Dziesięć lat temu, 25 grudnia 2003 roku, europejska sonda Mars Express (MEX) weszła na orbitę Marsa. Od tego czasu MEX dokonuje obserwacji Czerwonej Planety oraz jej księżyców - Fobosa i Deimosa. MEX dokonał kilku ważnych odkryć - od składu marsjańskich czap polarnych (85 proc. zestalony dwutlenek węgla, 15 proc. woda w postaci lodu), poprzez wykrycie obecności metanu w atmosferze Marsa aż po dystrybucję niektórych minerałów na powierzchni tej planety. Dokonano także technologicznych demonstracji, takich jak operacje przy bardzo niskim zużyciu energii podczas bardzo długiego przelotu w cieniu Marsa.
MEX bada również księżyce Marsa, także z bliska podczas przelotów. 29 grudnia o 08:09 CET nastąpił rekordowo bliski przelot MEX obok Fobosa, największego księżyca Marsa. Minimalny dystans wyniósł zaledwie 45 km. Celem tego przelotu była próba określenia struktury wewnętrznej Fobosa. Niektórzy naukowcy postulują, że ten księżyc to zlepek marsjańskich skał, które znalazły się na orbicie po uderzeniu dużego obiektu w czerwoną Planetę. Jeśli tak jest rzeczywiście, to Fobos powinien być bardzo porowaty. Taką strukturę wewnętrzną sugeruje poprzedni przelot MEX obok Fobosa z 2010 roku (w odległości 67 km). Wyniki z tego przelotu sugerują, że od 25 do 33 proc. wnętrza Fobosa jest puste.
W trakcie przelotu zbadane zostało również pole grawitacyjne Fobosa i jego wpływ na sondę MEX. Niestety, w trakcie przelotu nie wykonano żadnych zdjęć ponieważ prędkość kątowa Fobosa względem MEX była zbyt duża dla możliwości detektorów sondy.

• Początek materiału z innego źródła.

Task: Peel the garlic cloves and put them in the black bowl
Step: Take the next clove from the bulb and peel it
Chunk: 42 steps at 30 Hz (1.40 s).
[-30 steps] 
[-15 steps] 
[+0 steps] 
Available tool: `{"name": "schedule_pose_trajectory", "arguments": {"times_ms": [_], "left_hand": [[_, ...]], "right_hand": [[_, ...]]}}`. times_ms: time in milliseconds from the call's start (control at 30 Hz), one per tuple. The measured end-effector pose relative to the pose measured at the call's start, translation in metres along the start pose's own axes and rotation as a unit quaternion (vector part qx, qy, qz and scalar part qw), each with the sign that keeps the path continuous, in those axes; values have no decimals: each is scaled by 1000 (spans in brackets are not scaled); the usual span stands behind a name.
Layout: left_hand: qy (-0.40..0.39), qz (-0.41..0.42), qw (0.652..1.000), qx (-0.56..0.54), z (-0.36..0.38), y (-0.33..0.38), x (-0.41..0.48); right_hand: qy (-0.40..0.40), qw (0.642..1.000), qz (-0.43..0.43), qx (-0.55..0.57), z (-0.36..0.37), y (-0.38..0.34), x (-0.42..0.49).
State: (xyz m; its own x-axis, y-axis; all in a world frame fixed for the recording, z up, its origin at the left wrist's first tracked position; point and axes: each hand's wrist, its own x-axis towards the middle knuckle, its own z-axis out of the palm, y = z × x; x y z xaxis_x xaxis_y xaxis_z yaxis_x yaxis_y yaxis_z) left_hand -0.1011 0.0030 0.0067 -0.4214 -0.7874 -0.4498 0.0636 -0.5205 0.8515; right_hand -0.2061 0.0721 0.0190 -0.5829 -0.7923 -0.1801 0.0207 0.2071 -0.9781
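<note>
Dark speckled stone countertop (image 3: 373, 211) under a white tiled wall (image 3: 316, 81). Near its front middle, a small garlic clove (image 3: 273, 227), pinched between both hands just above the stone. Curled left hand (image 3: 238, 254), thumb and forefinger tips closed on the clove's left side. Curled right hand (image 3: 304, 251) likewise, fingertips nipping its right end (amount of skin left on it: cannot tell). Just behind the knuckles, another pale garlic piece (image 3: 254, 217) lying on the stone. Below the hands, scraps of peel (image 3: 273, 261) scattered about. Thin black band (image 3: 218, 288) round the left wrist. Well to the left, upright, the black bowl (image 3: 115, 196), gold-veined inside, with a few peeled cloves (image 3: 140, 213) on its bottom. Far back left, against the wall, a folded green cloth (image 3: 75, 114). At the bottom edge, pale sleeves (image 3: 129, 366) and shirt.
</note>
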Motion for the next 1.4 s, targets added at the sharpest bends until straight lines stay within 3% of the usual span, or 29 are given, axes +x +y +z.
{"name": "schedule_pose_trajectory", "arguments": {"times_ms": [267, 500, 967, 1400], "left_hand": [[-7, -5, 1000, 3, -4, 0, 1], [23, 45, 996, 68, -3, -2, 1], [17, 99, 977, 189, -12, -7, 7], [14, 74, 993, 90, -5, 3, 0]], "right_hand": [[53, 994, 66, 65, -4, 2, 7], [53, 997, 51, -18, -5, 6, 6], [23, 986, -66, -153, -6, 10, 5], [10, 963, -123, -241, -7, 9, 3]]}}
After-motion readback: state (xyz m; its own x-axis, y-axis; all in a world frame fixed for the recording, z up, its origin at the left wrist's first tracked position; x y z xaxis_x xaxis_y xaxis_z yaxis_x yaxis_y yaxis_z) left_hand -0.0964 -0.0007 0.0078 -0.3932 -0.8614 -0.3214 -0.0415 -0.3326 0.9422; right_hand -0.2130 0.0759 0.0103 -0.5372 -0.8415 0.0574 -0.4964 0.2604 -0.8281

MEX ma wystarczający zapas paliwa do prowadzenia obserwacji jeszcze przez ponad 10 lat. Misja tej sondy była już wielokrotnie przedłużana. Orbiter jest w dobrym stanie technicznym, aczkolwiek od czasu do czasu zdarzają się pewne problemy, tak jak to się stało w drugiej połowie 2011 roku. Wówczas MEX doświadczył pewnych problemów z pamięcią komputera pokładowego i dopiero na początku 2012 roku wznowił pełne obserwacje naukowe.